我是分析算法和时间的新手。这个算法发布在http://geeksforgeeks.com中,他们写道算法的时间复杂度是O(V ^ 2)我认为它是O(V ^ 3):
int minDistance(int dist[], bool sptSet[])
{
// Initialize min value
int min = INT_MAX, min_index;
for (int v = 0; v < V; v++)
if (sptSet[v] == false && dist[v] <= min)
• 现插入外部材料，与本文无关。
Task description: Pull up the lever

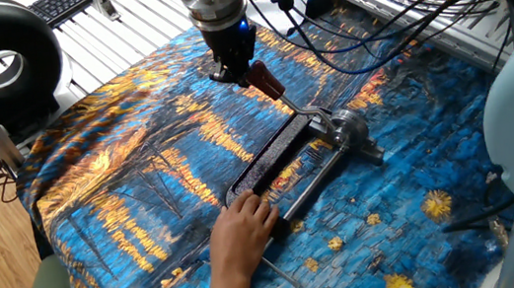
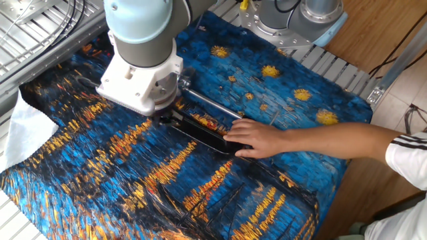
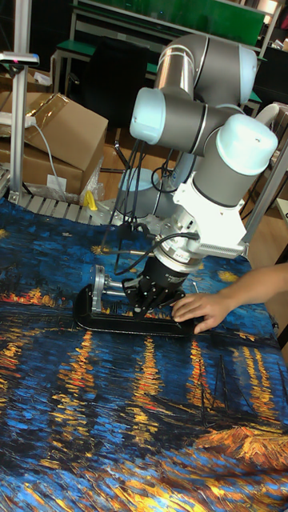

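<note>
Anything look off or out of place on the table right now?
One thing: a person's hand rests on the near end of the black clamp tool, inside the workspace, while the pincer sits at the lever knob. The painted cloth lies flat; nothing looks spilled or broken.

No legible text, labels, brands or nos. anywhere in any view.
</note>
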`<state>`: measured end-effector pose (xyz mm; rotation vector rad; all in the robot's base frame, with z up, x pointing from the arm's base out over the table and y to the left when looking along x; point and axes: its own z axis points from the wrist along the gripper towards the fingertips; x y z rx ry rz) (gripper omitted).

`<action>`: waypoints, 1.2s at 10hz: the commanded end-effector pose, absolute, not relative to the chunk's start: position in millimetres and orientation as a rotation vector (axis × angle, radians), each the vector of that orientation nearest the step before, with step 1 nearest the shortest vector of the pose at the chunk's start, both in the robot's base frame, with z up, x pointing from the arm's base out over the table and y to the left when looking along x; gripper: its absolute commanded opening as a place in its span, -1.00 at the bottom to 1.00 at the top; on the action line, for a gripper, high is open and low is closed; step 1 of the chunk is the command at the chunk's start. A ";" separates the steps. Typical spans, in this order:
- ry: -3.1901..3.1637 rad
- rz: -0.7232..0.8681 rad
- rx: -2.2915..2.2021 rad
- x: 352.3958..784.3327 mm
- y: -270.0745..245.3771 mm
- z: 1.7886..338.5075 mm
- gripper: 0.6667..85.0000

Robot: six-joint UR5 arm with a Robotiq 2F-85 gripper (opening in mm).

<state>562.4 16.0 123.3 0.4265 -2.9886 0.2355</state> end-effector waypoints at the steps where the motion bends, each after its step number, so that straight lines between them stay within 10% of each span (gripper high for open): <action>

min = dist[v], min_index = v;
return min_index;
}
// A utility function to print the constructed distance array
int printSolution(int dist[], int n)
{
printf("Vertex Distance from Source\n");
for (int i = 0; i < V; i++)
printf("%d \t\t %d\n", i, dist[i]);
}
// Funtion that implements Dijkstra's single source shortest path algorithm
// for a graph represented using adjacency matrix representation
void dijkstra(int graph[V][V], int src)
{
int dist[V]; // The output array. dist[i] will hold the shortest
// distance from src to i
bool sptSet[V]; // sptSet[i] will true if vertex i is included in shortest
// path tree or shortest distance from src to i is finalized
// Initialize all distances as INFINITE and stpSet[] as false
for (int i = 0; i < V; i++)
dist[i] = INT_MAX, sptSet[i] = false;
// Distance of source vertex from itself is always 0
dist[src] = 0;
// Find shortest path for all vertices
for (int count = 0; count < V-1; count++)
{
// Pick the minimum distance vertex from the set of vertices not
// yet processed. u is always equal to src in first iteration.
int u = minDistance(dist, sptSet);
// Mark the picked vertex as processed
sptSet[u] = true;
// Update dist value of the adjacent vertices of the picked vertex.
for (int v = 0; v < V; v++)
// Update dist[v] only if is not in sptSet, there is an edge from
// u to v, and total weight of path from src to v through u is
// smaller than current value of dist[v]
if (!sptSet[v] && graph[u][v] && dist[u] != INT_MAX
&& dist[u]+graph[u][v] < dist[v])
dist[v] = dist[u] + graph[u][v];
}
// print the constructed distance array
printSolution(dist, V);
}
图形表示在图形[] [](矩阵表示)中。
提前致谢
答案 0 :(得分:2)
解决方案确实是O(V ^ 2):
for (int i = 0; i < V; i++)
dist[i] = INT_MAX, sptSet[i] = false;
这部分在主循环之前运行,并且在O(V)的复杂性中运行。
for (int count = 0; count < V-1; count++)
{
这是主循环,整体运行O(V)次,每次需要:
int u = minDistance(dist, sptSet);
每个count的不同值运行一次,其复杂度为O(V),所以我们现在有O(V ^ 2)`。
sptSet[u] = true;
这是O(1),运行O(V)次。
for (int v = 0; v < V; v++)
此循环运行O(V)次,对于count的每个值,让我们检查每次运行时会发生什么:
if (!sptSet[v] && graph[u][v] && dist[u] != INT_MAX
&& dist[u]+graph[u][v] < dist[v])
dist[v] = dist[u] + graph[u][v];
所有这些都是O(1),每个(count,v)对完成,并且有O(V^2)对。
所以,完全O(V^2)。
请注意,为了更有效的图形表示,我们可以在O(E + VlogV)中运行Dijkstra算法,这在稀疏图形的情况下可能更好。